Antropologia da saúde ou sobre o medo da doença e da morte

Por NERI P. CARNEIRO | 29/10/2013 | Filosofia

Antropologia da saúde ou sobre o medo da doença e da morte

 

Neri de Paula Carneiro

Mestre em Educação, filósofo, teólogo, historiador

Rolim de Moura - RO

O ser humano nasceu para morrer. Essa é uma das poucas verdades irrefutáveis com as quais o ser humano se depara ao longo de seu caminho para a morte. Pode até ocorrer que a pessoa não aceite, tenha medo, não entenda o fenômeno... mas desse ponto final não há escapatória.  Sendo inevitável, a morte deveria ter uma aceitação pacífico, natural, sem traumas. Entretanto ocorre o contrário por isso podemos dizer que a não aceitação da morte manifesta um  problema: se nascemos para morrer por que tememos a morte?

Quais as dimensões ou nuances desse problema? O ser humano nasceu para morrer, mas teme a morte. Por ter medo da morte o ser humano desenvolveu técnicas de preservação da vida. Por medo da morte o ser humano tenta preservar a saúde ou prolongar o viver. Por medo da morte ao longo de milhares de anos de existência, o ser humano criou ritos e religiões, deuses e demônios (aqui entendido como entidade maléfica e não como indica a etimologia grega, como força motriz), cultos e símbolos...

É claro que se pode fazer um discurso sobre a importância da saúde, mas isso não invalida a afirmação do medo da morte. Aliás, a saúde aparece como sendo mais ou menos importante na relação inversa ao maior ou menor medo ou receio em relação da morte. A busca pela saúde reforça e evidencia um medo: o medo de, não tendo saúde, morrer.

Mas o que produz o medo da morte? Por que o ser humano teme a morte?

Podemos dizer que o medo da morte tem a mesma explicação que se pode dar em relação aos outros medos. O que produz o medo é a sensação de insegurança, de incerteza, de desconhecimento. De modo geral as pessoas não se sentem confortáveis diante de situações novas ou cujo desfecho é desconhecido. A morte, por excelência, é o definitivo confronto com o desconhecido.

Num raciocínio silogístico, podemos explicar a causa desse medo. O desconhecido produz medo; a morte é um encontro definitivo com o desconhecido, portanto ele é a causa suprema dos medos. Caso soubéssemos como é e o que nos reserva a morte, não a temeríamos: tratar-se-ia de um destino conhecido. O cristão, num olhar de fé, pode dizer que esse é um mergulho no absoluto. “Minha alma está inquieta enquanto não repousa em Deus” disse Santo Agostinho. Por seu lado o incrédulo diz que se trata de um salto no desconhecido, incerto e, portanto, perigoso...
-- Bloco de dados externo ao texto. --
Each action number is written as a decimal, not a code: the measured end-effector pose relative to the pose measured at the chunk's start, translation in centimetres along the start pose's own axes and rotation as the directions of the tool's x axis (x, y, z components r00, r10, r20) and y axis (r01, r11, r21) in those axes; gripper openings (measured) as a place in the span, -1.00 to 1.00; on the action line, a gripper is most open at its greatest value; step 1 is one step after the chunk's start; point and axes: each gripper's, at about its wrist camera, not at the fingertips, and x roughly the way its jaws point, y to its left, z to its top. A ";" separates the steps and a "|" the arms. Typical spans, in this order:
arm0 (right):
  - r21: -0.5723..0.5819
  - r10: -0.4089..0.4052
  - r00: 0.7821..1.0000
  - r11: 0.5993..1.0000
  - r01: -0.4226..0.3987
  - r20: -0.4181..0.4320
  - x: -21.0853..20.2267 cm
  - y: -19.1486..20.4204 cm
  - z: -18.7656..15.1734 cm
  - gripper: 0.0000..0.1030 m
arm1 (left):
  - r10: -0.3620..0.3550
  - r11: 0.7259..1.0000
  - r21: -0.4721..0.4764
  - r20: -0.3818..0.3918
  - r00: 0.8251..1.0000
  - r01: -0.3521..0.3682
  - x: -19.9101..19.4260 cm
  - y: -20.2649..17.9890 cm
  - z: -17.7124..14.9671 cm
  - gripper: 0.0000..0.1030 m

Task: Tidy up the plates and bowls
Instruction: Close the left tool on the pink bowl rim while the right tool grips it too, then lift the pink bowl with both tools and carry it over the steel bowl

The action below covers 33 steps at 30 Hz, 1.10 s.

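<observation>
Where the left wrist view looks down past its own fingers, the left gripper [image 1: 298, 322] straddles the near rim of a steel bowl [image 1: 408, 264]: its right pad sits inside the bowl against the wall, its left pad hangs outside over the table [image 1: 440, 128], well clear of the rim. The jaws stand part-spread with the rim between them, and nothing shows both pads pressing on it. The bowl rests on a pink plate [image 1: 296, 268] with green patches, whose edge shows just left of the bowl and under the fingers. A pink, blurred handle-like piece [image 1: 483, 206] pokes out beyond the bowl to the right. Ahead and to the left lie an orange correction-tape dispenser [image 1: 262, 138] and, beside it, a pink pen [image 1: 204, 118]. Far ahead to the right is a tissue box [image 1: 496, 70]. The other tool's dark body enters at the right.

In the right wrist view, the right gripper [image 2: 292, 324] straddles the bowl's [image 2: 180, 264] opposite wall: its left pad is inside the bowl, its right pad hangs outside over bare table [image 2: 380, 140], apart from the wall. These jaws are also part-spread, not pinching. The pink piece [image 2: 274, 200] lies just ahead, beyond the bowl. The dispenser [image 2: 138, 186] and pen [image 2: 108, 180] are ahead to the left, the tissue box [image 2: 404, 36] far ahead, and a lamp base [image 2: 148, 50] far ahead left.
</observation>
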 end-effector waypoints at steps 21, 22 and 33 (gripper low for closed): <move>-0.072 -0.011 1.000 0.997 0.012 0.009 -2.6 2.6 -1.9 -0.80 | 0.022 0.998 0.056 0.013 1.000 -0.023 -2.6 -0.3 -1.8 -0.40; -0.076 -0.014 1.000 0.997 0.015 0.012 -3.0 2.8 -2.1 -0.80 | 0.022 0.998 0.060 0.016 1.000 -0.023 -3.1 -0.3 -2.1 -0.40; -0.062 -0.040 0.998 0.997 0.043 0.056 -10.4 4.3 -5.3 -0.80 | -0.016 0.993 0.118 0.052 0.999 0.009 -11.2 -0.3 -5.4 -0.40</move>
Também é verdade que em resposta a esse medo criamos deuses e exorcizamos demônios. Não porque adoramos aos deuses, nem porque tememos os demônios, mas porque com isso nos sentimos mais fortes. Como a nos preparar para uma guerra, que já sabemos perdida, mas que teimamos em lutar aliando-nos a uns para enfrentar a outros.
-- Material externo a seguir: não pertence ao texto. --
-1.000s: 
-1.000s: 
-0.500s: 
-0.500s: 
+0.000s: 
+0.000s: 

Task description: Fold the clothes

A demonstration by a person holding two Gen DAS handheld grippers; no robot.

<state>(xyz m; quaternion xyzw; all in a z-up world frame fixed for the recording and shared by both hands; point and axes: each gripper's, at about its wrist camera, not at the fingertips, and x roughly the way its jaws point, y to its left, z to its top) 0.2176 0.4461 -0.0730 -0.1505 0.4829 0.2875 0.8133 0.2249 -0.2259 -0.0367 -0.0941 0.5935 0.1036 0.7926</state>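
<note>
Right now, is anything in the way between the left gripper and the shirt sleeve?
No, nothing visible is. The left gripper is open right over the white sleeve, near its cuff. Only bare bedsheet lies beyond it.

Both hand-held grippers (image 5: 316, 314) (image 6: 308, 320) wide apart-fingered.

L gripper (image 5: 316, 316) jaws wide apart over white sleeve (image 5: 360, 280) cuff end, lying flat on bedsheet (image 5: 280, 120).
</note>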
A morte: um discurso sobre o desconhecido

Que o ser humano teme a mote já o dissemos e nem se precisa de muitos argumentos para comprová-lo. A questão é buscar os porquês desse medo. E para isso existe uma resposta: teme-se não a morte, mas o desconhecido que ela representa.

Na realidade é quase um contrassenso tentar entender a morte. Primeiro porque não temos como falar dela; depois porque tudo que dissermos são apenas suposições e inferências e nunca resultado de comprovações experimentais. Todos os que a experimentaram não nos podem narrar as sensações. Além disso, a nossa impressão pessoal não será passível de transmissão. Essa é uma experiência única, pessoal e intransferível. Com base nisso é que podemos dizer que a morte é uma dessas realidades para as quais não existe possibilidade de fazer a experimentação.

Portanto, quem fala da morte são os vivos uma vez que o morto não tem um discurso para o vivo. Sendo um discurso de vivos, a morte é aquela realidade sobre a qual podemos falar, mas que sempre admitirá a indagação: “Será?”. Isso porque tudo que se pode dizer será sempre por aproximação, nunca pela experiência.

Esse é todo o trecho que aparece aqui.